First, the growth of Space Syntax Limited‘s business was robust for 19 years, following its startup as a UCL spinoff company in 1989 – until 2008, when the bottom dropped out of the global real estate market. In that initial period, the company’s turnover grew at an annual rate of over 20%. This allowed continuous staff growth and market penetration. During this time the company devoted profits to the production of new software and new research findings as well as a modest return to shareholders and staff bonuses. It invested this way because it was determined that its growth should be about long term success and sustainability, not short-term reward.

2008 saw the global financial crisis hit the urban planning and design industry at home and abroad. This disrupted the growth curve at Space Syntax for two years. The company is today back on an accelerated growth track having seen consistent turnover growth at over 40% in each of the past two years, the steepest rate in its history.

As the company has reviewed the situation in recent years, it has concluded that continuous investment in the development of software and research remains essential. Yet seeking to rely on a) consultancy-generated profit or b) the UK government’s helpful R&D tax credit system as the principal sources of investment was not judged to be sustainable. A balance needed to be found.

And so, as part of the rebuilding and restructuring of the company post 2008, the Board of Directors took the decision to seek external funding to add to its own funds for the creation of new software, the production of new research as well as the establishment of an academy to teach Space Syntax – an academy that would be both classroom-based and online, taking advantage of web-based technologies. This approach is working well, with funds secured from the EPSRC and UCL helping to advance Space Syntax’s technology and methodology.

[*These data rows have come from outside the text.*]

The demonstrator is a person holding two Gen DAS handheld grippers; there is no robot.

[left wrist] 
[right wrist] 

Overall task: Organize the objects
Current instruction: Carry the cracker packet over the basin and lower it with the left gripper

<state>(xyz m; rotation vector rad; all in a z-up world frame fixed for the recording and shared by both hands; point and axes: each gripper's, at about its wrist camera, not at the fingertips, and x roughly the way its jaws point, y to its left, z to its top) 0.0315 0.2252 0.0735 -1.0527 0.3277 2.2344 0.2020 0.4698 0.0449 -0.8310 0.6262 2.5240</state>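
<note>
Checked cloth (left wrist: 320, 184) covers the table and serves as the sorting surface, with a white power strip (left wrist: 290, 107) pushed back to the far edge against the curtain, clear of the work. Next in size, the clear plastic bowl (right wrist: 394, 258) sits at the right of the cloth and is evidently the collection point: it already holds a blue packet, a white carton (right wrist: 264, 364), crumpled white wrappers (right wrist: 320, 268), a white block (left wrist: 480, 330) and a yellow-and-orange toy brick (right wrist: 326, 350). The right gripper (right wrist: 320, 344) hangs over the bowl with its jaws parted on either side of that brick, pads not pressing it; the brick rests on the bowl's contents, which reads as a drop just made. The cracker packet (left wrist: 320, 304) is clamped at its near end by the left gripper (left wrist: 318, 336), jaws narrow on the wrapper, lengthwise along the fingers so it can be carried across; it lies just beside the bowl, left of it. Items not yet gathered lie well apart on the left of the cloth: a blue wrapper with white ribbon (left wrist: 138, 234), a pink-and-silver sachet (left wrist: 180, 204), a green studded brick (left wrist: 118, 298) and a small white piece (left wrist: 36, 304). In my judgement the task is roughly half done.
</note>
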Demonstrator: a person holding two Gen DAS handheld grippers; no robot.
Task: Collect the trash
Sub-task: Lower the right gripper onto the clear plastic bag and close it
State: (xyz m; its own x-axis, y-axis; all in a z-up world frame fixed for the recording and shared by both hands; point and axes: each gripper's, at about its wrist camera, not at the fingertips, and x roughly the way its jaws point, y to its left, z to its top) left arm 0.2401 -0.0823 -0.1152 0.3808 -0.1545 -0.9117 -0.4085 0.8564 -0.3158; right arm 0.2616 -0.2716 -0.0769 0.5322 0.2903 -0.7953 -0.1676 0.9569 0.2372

The second part of the answer to the question concerns the professions that create future cities: especially architects and urban planners. Here, one barrier to the further growth and acceptance of Space Syntax’s approach is, in my experience, one of institutional inertia. What we have sometimes found is that the leaders in architectural practices – less so in engineering and public sector planning departments – have been resistant to the use of computing when it comes to architecture and urban planning, where traditionally these are disciplines that have been based on skill, experience and generally a nondigital approach to production.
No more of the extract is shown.